Kararname, bölge valiliklerinin bir yıl içinde kurulmasını öngörüyordu. Bunu yapamadı. Çünkü kendi ömrü yalnızca sekiz ay olmuştu. Kararnameyi kaldıran yasa çok kısaydı. Diyordu ki, 4 Ekim 1983 günlü Resmi Gazete’de yayımlanan Bölge Valiliği Hakkında düzenlemeyi tümden yürürlükten kaldırıyoruz.
***
Bu konuda TBMM’deki üç parti Turgut Özal’ın Anavatan Partisi (ANAP), Necdet Calp’in Halkçı Parti’si ve Turgut Sunalp’in Milliyetçi Demokrasi Partisi (MDP) anlaşmışlardı. İçişleri Komisyonu ile Plan ve Bütçe Komisyonu’nda, oybirliğiyle, kararnamenin ortadan kaldırılmasına karar vermişlerdi.
***
TBMM Genel Kurulu’nda HP adına konuşan Hüseyin Aydemir, bölge valiliği kurmanın anayasaya; idare hukuku ilkelerine; memleket gerçeklerine aykırı olduğunu söylüyordu. Anayasa devletin il esasına göre kurulmasını emretmişti; dolayısıyla ayrıca bölge kademesi yaratılamazdı. İdare hukuku ilkelerine aykırıydı; ihtiyaç yatırım - hizmet - güvenlikte eşgüdüm ihtiyacıydı, bunun için yetki genişliği ilkesi kullanacak bir kademe yaratmak zorunluluğu yoktu.
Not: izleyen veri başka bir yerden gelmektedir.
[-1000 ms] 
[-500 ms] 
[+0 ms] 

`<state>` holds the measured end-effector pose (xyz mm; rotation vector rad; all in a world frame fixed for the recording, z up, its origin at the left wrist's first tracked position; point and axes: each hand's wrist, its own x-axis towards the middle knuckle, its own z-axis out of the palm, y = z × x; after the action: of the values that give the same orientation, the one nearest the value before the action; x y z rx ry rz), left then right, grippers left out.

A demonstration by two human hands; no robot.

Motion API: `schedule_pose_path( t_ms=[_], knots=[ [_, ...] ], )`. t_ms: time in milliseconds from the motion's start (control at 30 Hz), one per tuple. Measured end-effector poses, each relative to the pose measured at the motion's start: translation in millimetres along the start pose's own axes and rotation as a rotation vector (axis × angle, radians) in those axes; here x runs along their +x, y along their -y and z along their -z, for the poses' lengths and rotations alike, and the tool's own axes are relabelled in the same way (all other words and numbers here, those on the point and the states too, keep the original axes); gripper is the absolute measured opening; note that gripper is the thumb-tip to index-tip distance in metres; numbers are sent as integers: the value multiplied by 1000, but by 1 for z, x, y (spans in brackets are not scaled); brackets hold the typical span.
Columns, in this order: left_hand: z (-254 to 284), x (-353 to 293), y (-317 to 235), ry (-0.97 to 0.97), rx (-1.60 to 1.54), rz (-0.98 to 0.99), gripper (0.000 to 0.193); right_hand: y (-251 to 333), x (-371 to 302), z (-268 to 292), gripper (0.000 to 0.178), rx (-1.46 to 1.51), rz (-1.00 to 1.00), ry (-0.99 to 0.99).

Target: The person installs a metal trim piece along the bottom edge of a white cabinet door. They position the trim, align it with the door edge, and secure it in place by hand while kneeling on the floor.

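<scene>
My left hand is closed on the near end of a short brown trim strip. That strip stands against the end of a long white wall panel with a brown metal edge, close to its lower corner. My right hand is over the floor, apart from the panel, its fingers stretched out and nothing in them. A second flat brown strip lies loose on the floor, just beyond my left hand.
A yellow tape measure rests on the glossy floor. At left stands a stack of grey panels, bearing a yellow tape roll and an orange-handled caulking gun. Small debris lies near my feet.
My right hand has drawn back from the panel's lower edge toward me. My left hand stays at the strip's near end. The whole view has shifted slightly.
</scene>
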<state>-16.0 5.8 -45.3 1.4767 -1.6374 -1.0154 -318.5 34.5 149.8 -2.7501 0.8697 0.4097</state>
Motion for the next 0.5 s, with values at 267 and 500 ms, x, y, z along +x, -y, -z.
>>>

Diğer iki parti grup adına konuşma almamıştı.
Kendi adına Sivas Milletvekili Ahmet Turan Soğancıoğlu, hem komisyon değerlendirmelerine hem de HD görüşüne katılıyordu. Bu kararnamenin idare geleneklerimize aykırı olmanın yanısıra kırtasiyeciliği artıracağını söylüyor ve ekliyordu: “Bölge valiliği, bir nevi federatif sisteme esas teşkil eder, zemin teşkil eder”.
Kendi adına söz alıp konuşan ikinci ve son kişi, Ankara Milletvekili Kamil T. Coşkunoğlu idi. Diyordu ki “bölge valiliği bölücülüğü ihdas etmez, bölücülüğü önler”. Ama ortak bir karara varılmıştı ki, Coşkunluğu bu iddiasını çok uzatmayıp başka bir gerekçe ileri sürüyordu. Ona göre bu kararname MGK’ya aitti ve Anayasa’nın geçici 15. Maddesi MGK kararlarının anayasaya aykırılığı iddia edilemez diyordu. Tamam, kararname kaldırılacaktı; ama bu kararın gerekçesi anayasaya aykırılık olamazdı; bunu hatırlatıyordu.
***
71 Sayılı Kararname, ülkeyi 8 bölgeye ayırmış ve her birinde bir valilik kurmuştu.
Kurduğu şey yönetim ilkesi bakımından “mahalli idare” değil,“merkezi idare” idi. Yani bölge valiliğinde, bölge halkının seçeceği bir bölge meclisi olmayacak, bölge valisi seçilmiş kimse olmayacaktı. Valiyi de bölge idaresinin memurlarını da merkezi idare atamayla görevlendirecekti. Bu devlet için idi. Yatırım ve hizmetlerde verimlilik, güvenlikte etkinlik!
Rasyonalite!
Ama bu sınırları bir kez çizdikten ve kurumlarını yarattıktan sonra, işleyişini meclisli ve seçimli valili bir bölge “mahalli” idaresine dönüştürmenin önündeki engel ne!?... Muhtemelen böyle düşünüp “olmaz” diyenler de devlet için konuşuyorlardı. Onlar bu ‘rasyonalite’nin gerekçesini geçersiz ilan etmişlerdi. Hareket noktaları ‘gerçeklik’idi; gelenek ve gelecek ekseninde yürüyorlardı.
Tarihsellik!
***
Devlet ve yerel yönetim meselelerine yaklaşımlarda hep bu iki yaklaşım çarpıştı. Bugün şansımız, gelenek ve geleceğe, gerçekliğe odaklanmış tarihsel anlayıştaki isabete çok sayıda örneğimiz olması.